Effie no canta porque la voz suena distorsionada. Tampoco baila. Más bien gansea en sus vídeos callejeros, de una forma común, digamos, entre emoticonos y gatitos y demás figuras habituales del país asiático, pero desde luego nada elogiable, sino más bien lo contrario si hay que calificar la puesta en escena.

Es realmente sorprendente y revelador de que nos encontramos en un punto impuesto de cambio de tendencia social e ideológica que el de Effie sea para el New York Times el mejor disco de 2025, también por encima de Lux de Rosalía, que figura en el puesto número cuatro.

Otro grupo destacado, en el puesto ocho, es Water From Your Eyes. Una banda y un disco del que se duda que pudiera haber tenido una oportunidad en tiempos pretéritos y no por los tiempos, sino por la calidad que ya no es cuestión de gustos, sino de malos gustos.

Su sonido te perfora el cráneo como en la tortura de la gota en la cabeza y sus vídeos son tan alegres como un entierro psicodélico y fantoche de la música.
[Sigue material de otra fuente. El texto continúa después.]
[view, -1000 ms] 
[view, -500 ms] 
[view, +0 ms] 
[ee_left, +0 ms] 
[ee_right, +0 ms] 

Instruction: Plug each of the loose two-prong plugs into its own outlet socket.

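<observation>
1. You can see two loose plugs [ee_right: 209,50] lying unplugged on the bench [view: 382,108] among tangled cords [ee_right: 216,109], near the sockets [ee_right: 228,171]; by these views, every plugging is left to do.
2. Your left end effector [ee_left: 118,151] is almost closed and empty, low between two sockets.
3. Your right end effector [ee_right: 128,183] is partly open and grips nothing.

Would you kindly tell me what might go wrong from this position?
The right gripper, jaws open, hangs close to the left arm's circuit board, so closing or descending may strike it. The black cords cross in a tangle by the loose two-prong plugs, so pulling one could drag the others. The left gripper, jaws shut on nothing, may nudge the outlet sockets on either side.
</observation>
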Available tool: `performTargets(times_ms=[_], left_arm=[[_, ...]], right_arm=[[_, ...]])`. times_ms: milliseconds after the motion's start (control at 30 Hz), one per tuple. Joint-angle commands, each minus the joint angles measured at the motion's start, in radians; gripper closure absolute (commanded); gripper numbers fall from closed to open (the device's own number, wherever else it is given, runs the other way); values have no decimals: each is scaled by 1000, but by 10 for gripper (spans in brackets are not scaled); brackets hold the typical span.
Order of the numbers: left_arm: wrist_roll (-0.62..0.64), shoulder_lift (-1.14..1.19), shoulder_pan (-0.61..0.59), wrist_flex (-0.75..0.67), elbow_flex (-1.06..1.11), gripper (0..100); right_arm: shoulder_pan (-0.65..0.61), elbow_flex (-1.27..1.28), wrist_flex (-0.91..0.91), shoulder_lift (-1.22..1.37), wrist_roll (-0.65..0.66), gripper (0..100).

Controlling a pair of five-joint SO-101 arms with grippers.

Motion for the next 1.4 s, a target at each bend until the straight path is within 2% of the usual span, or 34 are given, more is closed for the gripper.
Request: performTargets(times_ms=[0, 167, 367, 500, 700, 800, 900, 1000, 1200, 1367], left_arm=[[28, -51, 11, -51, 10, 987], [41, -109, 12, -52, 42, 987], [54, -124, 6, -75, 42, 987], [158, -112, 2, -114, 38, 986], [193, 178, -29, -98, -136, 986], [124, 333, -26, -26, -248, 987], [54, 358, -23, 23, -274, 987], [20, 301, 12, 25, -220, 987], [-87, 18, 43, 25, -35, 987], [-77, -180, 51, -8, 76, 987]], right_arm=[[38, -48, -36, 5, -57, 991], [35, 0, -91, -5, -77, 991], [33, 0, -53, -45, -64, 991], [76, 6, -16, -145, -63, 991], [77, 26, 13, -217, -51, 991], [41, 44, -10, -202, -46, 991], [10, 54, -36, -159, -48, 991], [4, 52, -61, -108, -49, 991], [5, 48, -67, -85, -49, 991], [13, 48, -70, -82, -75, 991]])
Que no todo tiene que ser alegre, pero tampoco todo tiene que producir la sensación de que el mundo tal y como se conocía se ha terminado.

El New York Times está ahí con esas cosas, entre otras, pero la revista Rolling Stone, un cuasi tratado musical a lo largo de las décadas, nos trae a Bad Bunny en primer lugar (el New York Times lo pone octavo, tampoco nada mal), por delante de Mayhew de Lady Gaga y Lux de Rosalía.

Rolling Stone es la revista en la que trabajó de adolescente en los ochenta el director de cine Cameron Crowe y contó su experiencia en la película Casi Famosos, donde la esencia del rock aparece reflejada de forma verdadera y romántica y personal.

Todo cambia, nada permanece, pero resulta descorazonador que aquella publicación haya elegido al portorriqueño que masculla y no pronuncia como autor del disco del año: para que luego digan que esto va de música y no de sociedad. Es posible que Cameron Crowe haya tirado la toalla ante semejante futuro donde el rock «clásico» se deja en manos de bandas como Geese.

Rolling Stone califica su último álbum como «increíblemente original tercer álbum, desmantelando la música rock y recomponiéndola en algo vigorizante, ansioso y extrañamente sonriente. Cada canción rebosa de descubrimientos inquietantes, desde el retorcido soft-rock dance lento de Cobra hasta el estruendoso brillo de himno de Taxes y el boogie visceral de Bow Down».

Epítetos desconcertantes cuando se escucha con incredulidad lo referido. Este mismo grupo, Geese, es el autor del álbum número uno para la prestigiosa New Musical Express, donde Bad Bunny ocupa el quinto lugar y Rosalía también está entre los primeros.

Por poner una lista antigua de NME, al azar la de 1992, aparecen R.E.M., The Lemonheads, Nick Cave and the Bad Seeds, P.J. Harvey, Sonic Youth, Neil Young, Tom Waits, Lou Reed o Morrissey. O en la de 1988, de nuevo al azar: R.E.M., Van Morrison, Morrissey, The Pogues, Prince, Pet Shop Boys, The Smiths, U2, The Proclaimers, Brian Wilson, Leonard Cohen o Iggy Pop. como decían en aquella sección de ¡Hola!, donde aparecían sucesos estrambóticos: «Ver (o en este caso escuchar) para creer».